Kepolosan yang dulu ia miliki kini telah bertumbuh menjadi sebentuk perasaan lain.

"Saya nggak mau seperti ini," Rion bernapas berat seraya menundukkan kepala, jari jemari dari kedua tangannya bertautan di tengah kaki. Punggungnya membungkuk hingga kepalanya menatap ke bawah. Sekujur tubuhnya gemetar, walau ruangan tempatnya duduk jauh dari hawa dingin. "Saya enggak seharusnya seperti ini. Ini salah, bukan?"

Suster Kepala memandangnya dengan tatapan renta. Sepasang tangan kurus itu terjulur ke kepala Rion, lalu mengusapnya. "Satu hal yang saya tahu, Rion, bahwa manusia tidak sepenuhnya bersalah terhadap perasaan yang timbul dalam dirinya. Ada beberapa rasa, salah satunya cinta. Kita memang tidak bisa memilih dengan siapa kita akan jatuh cinta."

Jatuh cinta.

Kepala Rion kian menunduk.

Rasa sayangnya pada Dani telah bertumbuh menjadi cinta.

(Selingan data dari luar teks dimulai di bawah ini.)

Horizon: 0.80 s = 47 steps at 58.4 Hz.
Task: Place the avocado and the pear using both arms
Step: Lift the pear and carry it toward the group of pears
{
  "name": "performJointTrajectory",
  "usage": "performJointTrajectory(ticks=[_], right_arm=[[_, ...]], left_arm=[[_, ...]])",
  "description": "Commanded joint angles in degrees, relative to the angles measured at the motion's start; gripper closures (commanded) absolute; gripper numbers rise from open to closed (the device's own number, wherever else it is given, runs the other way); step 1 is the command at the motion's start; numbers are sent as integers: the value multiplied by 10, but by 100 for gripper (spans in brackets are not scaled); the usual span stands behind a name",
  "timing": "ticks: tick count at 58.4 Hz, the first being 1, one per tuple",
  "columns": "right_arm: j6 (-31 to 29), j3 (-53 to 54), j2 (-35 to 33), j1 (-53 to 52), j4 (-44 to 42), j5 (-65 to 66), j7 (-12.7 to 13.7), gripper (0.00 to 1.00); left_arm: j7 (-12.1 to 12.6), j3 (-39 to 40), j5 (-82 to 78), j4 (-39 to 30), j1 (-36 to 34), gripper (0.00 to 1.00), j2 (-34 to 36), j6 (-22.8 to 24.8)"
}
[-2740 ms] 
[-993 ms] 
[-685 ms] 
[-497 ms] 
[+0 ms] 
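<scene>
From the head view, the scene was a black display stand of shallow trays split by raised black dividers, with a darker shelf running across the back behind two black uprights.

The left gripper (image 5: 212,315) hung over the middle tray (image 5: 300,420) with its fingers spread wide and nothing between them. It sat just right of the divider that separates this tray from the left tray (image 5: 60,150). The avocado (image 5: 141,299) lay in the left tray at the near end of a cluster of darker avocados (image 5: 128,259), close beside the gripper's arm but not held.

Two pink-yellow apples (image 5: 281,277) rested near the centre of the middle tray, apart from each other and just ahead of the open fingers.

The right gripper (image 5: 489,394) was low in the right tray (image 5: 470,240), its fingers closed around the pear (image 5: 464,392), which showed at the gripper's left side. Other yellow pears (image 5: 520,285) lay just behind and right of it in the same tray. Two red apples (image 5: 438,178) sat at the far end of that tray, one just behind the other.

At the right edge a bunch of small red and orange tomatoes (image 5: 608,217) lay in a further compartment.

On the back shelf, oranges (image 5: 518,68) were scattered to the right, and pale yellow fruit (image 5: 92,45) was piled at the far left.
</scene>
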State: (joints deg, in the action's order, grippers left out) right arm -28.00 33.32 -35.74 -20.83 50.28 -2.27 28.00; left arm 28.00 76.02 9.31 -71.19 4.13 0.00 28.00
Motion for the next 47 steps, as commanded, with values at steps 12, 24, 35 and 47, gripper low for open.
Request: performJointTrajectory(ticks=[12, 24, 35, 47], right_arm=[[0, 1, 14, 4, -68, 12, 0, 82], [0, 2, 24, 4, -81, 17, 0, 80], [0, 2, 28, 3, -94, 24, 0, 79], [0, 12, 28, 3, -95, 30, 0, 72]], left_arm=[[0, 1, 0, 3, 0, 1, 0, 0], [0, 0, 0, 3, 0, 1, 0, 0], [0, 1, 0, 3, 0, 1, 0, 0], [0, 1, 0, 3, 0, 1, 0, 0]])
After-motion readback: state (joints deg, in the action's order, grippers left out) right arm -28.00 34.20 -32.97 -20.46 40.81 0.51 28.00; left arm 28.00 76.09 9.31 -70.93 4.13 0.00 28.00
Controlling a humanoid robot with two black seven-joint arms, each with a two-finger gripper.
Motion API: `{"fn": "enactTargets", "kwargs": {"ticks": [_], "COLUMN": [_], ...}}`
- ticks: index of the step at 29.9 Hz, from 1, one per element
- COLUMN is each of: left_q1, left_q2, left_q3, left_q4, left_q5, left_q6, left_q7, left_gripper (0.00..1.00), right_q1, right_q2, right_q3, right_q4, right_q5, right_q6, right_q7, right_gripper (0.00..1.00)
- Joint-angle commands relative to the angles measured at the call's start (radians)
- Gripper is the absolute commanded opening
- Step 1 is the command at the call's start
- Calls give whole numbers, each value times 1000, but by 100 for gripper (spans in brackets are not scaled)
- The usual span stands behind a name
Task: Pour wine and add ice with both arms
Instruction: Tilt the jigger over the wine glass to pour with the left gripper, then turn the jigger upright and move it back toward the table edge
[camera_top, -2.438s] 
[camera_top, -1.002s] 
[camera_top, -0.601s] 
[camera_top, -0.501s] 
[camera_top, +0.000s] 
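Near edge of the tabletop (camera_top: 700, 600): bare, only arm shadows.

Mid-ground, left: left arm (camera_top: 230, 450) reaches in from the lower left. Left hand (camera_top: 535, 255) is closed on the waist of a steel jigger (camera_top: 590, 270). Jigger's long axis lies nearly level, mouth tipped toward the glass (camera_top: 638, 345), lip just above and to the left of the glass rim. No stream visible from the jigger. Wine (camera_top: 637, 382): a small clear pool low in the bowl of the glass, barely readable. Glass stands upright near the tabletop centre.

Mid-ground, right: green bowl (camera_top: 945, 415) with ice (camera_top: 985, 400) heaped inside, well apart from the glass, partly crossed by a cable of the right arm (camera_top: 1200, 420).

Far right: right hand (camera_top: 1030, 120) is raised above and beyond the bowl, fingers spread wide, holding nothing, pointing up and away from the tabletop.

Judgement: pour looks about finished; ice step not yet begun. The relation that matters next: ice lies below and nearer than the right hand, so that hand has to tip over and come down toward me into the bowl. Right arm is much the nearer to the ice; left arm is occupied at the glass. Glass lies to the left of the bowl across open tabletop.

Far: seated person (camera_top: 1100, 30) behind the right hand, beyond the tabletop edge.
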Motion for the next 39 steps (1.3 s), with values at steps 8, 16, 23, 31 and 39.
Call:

Bagaimana ia bisa mempertanggungjawabkan semua kekacauan ini pada Ayah dan Ibu?

"Kalian tumbuh besar bersama. Dan dia bukan adik sedarah kamu. Bukan sebuah dosa, jika kamu memiliki perasaan lebih terhadapnya. Tapi saya mengerti ketakutan kamu. Karena kamu menganggap semua ini salah."

Sejak kecil Rion terbiasa diabaikan. Ia tidak pernah punya teman, kedua orang tuanya pun kerap meninggalkannya. Dalam kesendirian itu, Dani muncul dalam hidupnya. Dani orang pertama yang menyusulnya ke mini market saat Papa meninggal. Ibu tidak pernah memintanya, Dani melakukannya atas inisiatif sendiri, bahkan sampai tertimpa kecelakaan akibat ulahnya.

Dani selalu menemaninya, menjadi sumber tawa dan semangatnya, jadi orang pertama serta orang terakhir yang berada di sisinya setiap ia butuh. Dani menempati semua ruang kosong dalam hatinya, keberadaannya terlalu luas, terlalu besar, hingga Rion tidak lagi menginginkan orang lain menyelinap masuk ke dalam sana. Seluruh hatinya cukup untuk Dani seorang.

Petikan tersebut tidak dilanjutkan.